──────── Source data
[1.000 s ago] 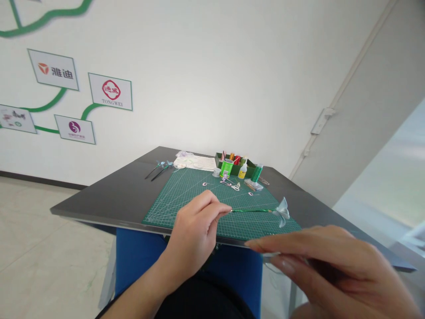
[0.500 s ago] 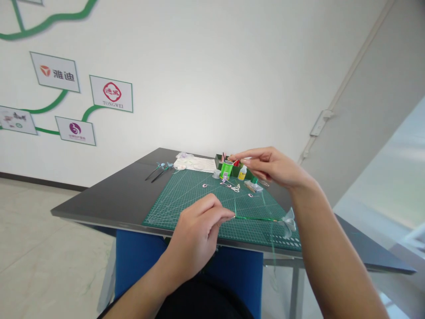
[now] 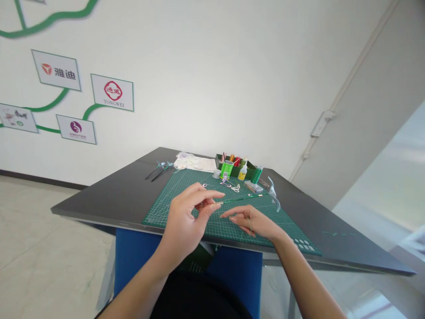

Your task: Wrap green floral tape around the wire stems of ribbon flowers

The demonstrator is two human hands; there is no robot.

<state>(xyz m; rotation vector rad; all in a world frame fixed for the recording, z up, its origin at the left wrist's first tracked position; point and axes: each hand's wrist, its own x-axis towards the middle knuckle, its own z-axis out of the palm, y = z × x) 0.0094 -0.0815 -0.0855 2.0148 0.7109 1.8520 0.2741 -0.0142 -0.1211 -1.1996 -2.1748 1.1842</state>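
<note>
My left hand (image 3: 189, 215) pinches the bare end of a thin stem (image 3: 244, 198) between thumb and fingertips. Green thread is wound along this stem, and a pale blue flower (image 3: 272, 193) sits at its far right end. Just below the stem is my right hand (image 3: 254, 221), fingers bent and close together. A strand of green thread shows against its fingers; their exact hold on it is partly hidden. Beneath both hands lies a green cutting mat (image 3: 159, 212).
On the dark table (image 3: 109, 199) stand a green cup (image 3: 226, 169), a yellow glue bottle (image 3: 242, 172), a green thread spool (image 3: 256, 174) and a box (image 3: 252, 170) of spools. Scissors (image 3: 235, 188) lie on the mat. Finished flower stems (image 3: 161, 172) are at left, near white sheets (image 3: 204, 164).
My right hand has come down from above the mat to below the stem. My left hand has risen slightly, and the flower end has swung up and left.
</note>
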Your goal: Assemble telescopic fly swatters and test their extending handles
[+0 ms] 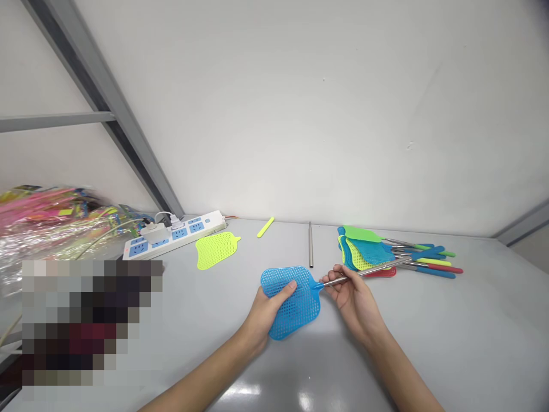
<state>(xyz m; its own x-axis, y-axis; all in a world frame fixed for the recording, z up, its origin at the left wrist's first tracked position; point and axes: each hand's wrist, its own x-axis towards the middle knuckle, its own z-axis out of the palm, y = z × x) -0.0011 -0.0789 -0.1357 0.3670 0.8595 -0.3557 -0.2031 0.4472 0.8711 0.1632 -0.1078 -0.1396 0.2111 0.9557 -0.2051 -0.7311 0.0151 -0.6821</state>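
Note:
My left hand (268, 317) grips the perforated head of a blue fly swatter (300, 312), its thumb lying across the front. Just right of the head's neck, my right hand (354, 297) has its fingers closed round the swatter's metal rod, which slants up to a blue grip at the right. Beyond them lie a loose yellow swatter head (217, 250), a yellow handle grip (266, 227) and a separate metal rod (311, 245). Past my right hand is a pile of fly swatters (369, 252) in green, blue, yellow and red.
A white power strip (175, 236) with plugs in it stands at the back left. Plastic-wrapped colourful goods (64, 229) are heaped at the far left beside a grey metal frame (111, 109). A blurred-out patch covers the lower left. A white wall rises behind the grey table (484, 337).

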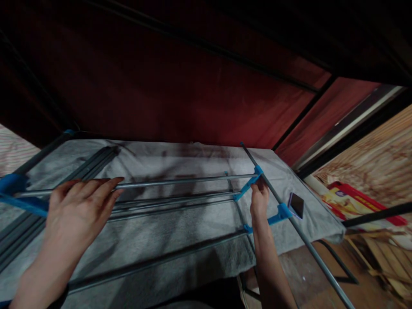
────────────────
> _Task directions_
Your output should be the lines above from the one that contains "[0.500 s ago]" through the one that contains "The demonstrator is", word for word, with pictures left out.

> _Result of this exercise_
[0.500 s ago] 
[now] 

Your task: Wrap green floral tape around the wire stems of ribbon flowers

The demonstrator is two human hands; there is no robot.

No further output remains.